- Born: 26 July 1958 Saint-Germain-en-Laye, France
- Died: 25 March 2008 (aged 49) Le Port-Marly, France
- Education: Sciences Po
- Occupation: Sports commentator
- Employer(s): Canal + TF1

= Thierry Gilardi =

French sports journalist

Thierry Gilardi (26 July 1958 – 25 March 2008) was a French football commentator.

==Biography==
Gilardi was born in Saint-Germain-en-Laye, Yvelines to a family of Italian ancestry. He was an avid reader of the French sports newspaper L'Équipe from the age of six. He had always been passionate about sport, especially Rugby Union. He began playing at 11 years old at the Saint-Germain-en-Laye school of rugby and continued to play until the age of 28.

In an interview with reporter Nicolas Augot about rugby, for a special edition of the French monthly magazine Attitude Rugby focused on Stade Français, he said: "Saint-Germain-en-Laye is the chief town of the Yvelines, in the Île-de-France. We must not forget that the Île-de-France rugby community is the biggest in France by the number of licensed players and that the Saint-Germain-en-Laye club was the nursery for such players as the French fly-half, Franck Mesnel."
He was married and the father of three children. Along with his career as a journalist, he was, at the beginning of the 1990s, the president of Saint-Germain-en-Laye rugby club, before handing over the role to Marcel Martin. From 1997, he was vice-president of Stade Français rugby club.

=== Career ===
A graduate of the Institut d'Études Politiques de Paris, Gilardi began his career as a journalist with an internship in television in 1982 at France Inter, under the direction of Arlette Chabot, where he was eventually taken on. He later worked with Pierre Loctin and Jacques Vendroux on football programs. Wanting to specialize in rugby union, he had to be content with football, quoting "Football is my job; rugby is my passion. When I started in the profession, sports journalists were always pushed in the direction of football, but I am happy to cover any sport."
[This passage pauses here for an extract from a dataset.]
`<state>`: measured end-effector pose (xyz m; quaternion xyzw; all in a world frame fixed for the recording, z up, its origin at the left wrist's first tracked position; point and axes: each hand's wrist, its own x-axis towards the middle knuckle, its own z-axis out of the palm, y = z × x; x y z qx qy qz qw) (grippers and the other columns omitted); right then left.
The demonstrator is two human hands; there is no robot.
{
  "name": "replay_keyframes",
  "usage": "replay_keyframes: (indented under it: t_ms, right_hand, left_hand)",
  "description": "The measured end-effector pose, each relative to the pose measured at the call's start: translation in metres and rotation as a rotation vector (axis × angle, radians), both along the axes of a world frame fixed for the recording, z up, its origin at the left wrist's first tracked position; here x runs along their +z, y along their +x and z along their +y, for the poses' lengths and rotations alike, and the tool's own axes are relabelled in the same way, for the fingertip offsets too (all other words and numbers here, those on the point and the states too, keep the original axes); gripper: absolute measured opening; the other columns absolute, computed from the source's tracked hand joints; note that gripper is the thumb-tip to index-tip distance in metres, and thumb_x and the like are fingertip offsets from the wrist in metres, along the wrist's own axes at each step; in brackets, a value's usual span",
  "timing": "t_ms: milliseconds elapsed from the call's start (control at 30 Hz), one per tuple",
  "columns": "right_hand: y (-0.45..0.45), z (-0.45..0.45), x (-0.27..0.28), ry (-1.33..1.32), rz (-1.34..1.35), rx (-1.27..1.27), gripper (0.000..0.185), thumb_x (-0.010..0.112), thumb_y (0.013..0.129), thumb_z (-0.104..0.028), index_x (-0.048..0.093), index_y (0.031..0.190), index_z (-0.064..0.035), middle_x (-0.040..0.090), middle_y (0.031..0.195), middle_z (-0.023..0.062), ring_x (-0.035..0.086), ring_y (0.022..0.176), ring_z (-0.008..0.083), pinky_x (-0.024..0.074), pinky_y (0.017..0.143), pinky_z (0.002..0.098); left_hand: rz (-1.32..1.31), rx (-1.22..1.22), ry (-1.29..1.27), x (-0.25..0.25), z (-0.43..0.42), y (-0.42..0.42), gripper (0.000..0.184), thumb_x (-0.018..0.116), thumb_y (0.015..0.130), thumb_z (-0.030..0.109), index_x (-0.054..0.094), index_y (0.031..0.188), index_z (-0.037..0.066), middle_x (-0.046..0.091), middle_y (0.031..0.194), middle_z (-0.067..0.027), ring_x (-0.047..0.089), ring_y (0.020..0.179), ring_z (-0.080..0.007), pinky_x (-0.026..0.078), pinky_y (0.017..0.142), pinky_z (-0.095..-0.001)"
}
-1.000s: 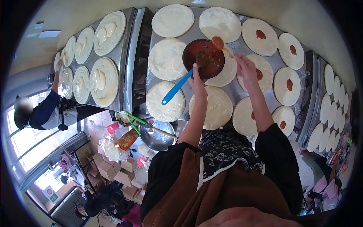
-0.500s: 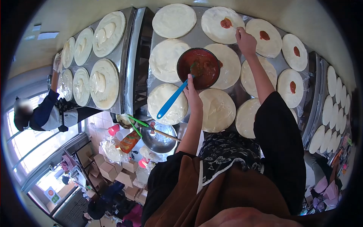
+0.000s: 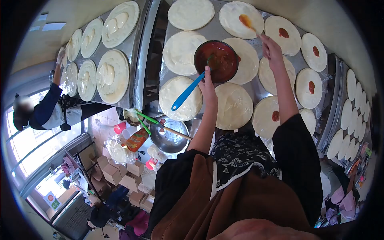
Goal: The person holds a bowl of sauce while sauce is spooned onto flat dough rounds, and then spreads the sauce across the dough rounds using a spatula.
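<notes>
- Steel worktop: carries pale rounds, partly dotted.
- Plain rounds: four towards the left show no sauce.
- Marked rounds: five show red sauce; the right arm partly hides another.
- Dark bowl: left hand grips it, thumb against a blue handle.
- Right hand: pinched nearly closed on a spoon above a far round.
</notes>
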<state>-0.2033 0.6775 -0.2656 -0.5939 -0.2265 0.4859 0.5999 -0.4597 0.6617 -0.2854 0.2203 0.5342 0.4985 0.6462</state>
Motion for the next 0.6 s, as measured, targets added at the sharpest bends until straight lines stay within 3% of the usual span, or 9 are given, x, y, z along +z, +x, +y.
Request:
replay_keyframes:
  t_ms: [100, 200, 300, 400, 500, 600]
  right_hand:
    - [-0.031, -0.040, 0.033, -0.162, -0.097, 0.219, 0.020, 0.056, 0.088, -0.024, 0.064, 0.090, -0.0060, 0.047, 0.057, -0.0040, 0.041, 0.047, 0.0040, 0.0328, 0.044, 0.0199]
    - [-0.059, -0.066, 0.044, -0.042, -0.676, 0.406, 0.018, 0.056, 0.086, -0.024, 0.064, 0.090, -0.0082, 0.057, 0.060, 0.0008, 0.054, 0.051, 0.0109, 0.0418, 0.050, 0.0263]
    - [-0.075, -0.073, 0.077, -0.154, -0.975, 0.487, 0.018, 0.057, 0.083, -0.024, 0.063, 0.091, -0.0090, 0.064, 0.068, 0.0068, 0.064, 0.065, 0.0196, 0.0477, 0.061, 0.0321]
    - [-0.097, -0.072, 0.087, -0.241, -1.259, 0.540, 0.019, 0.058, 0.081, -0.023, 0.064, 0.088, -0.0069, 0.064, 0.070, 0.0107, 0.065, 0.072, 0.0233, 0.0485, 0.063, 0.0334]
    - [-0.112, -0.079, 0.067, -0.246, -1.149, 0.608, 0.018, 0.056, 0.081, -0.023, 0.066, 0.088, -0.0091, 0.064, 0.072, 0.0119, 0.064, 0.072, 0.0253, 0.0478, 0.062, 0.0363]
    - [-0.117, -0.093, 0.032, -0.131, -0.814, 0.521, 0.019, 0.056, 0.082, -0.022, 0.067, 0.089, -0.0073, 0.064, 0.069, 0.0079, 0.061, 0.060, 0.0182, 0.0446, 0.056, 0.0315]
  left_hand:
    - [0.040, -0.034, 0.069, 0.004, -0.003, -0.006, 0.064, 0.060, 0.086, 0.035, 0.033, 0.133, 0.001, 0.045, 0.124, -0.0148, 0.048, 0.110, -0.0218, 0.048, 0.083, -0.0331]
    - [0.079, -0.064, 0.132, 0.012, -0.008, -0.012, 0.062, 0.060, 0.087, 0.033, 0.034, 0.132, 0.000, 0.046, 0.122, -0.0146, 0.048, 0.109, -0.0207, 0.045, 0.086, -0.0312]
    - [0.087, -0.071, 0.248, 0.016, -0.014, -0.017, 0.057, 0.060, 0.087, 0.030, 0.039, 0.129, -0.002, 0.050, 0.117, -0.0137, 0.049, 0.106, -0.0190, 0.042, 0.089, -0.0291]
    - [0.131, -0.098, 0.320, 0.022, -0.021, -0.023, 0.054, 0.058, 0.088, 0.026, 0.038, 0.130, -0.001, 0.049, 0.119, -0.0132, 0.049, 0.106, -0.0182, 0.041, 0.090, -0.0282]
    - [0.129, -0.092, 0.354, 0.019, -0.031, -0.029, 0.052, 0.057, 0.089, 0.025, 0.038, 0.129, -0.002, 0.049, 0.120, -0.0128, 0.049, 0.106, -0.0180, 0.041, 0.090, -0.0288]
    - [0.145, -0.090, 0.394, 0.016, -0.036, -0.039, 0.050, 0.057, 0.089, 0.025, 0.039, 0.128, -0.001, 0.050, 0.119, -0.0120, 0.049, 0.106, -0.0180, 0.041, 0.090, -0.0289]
From 1987 until his death, he commented, presented, edited, and led many sports programs on French television. Behind the scenes, he took on other roles, with responsibilities for the drafting of sports programs on the French encrypted channel. He was editor and head of football from 1997 to 1999, then editor-in-chief and sports managing editor of sports at Canal+ from 1999 to 2001.

In 2005, he left Canal+ to rejoin TF1 to present the Sunday program Téléfoot, replacing the iconic Thierry Roland. He was commentator and pundit for the matches in the UEFA Champions League, for all French internationals, and the 2006 FIFA World Cup, alongside Jean-Michel Larqué.

From September 2005 to June 2006, he co-presented LCI Morning with Mélissa Theuriau. In 2007, he commentated on matches of the Rugby World Cup on TF1 alongside Thierry Lacroix and on the programme Télérugby.

His voice has also been heard in the series of FIFA football video games produced by Electronic Arts.

His last match for TF1 was the return match between Olympique Lyonnais and Manchester United in the quarter-finals of the Champions League on 4 March 2008, and his last programme was Téléfoot on 23 March.

=== Death ===
On 24 March 2008, after a dinner between friends, he complained of back pain and suffered a heart attack at 3 a.m. (local time) at his home in Montfort-l'Amaury. On the spot, paramedics tried to revive him and took him to the hospital at Port-Marly, where his health condition deteriorated sharply during the day.

At around 4 p.m, Thierry Gilardi died, aged 49, following a second heart attack, on the eve of a friendly football match between France and England, on which he was due to commentate for TF1. The tribute of a minute's silence and the wearing of black armbands as a sign of mourning by the French players and the Stade Français rugby team, a few days later, showed the emotions of the world of sport throughout France. Additionally, Franck Ribéry was booked for removing his shirt to show a tribute to Gilardi after scoring.

Jean-Michel Larqué, a friend of Gilardi's, was so shocked by his death he was unable to comment the match.

Gilardi's funeral took place on 31 March 2008, in the presence of numerous sports and TV personalities. He was buried in the cemetery of Montfort-l'Amaury.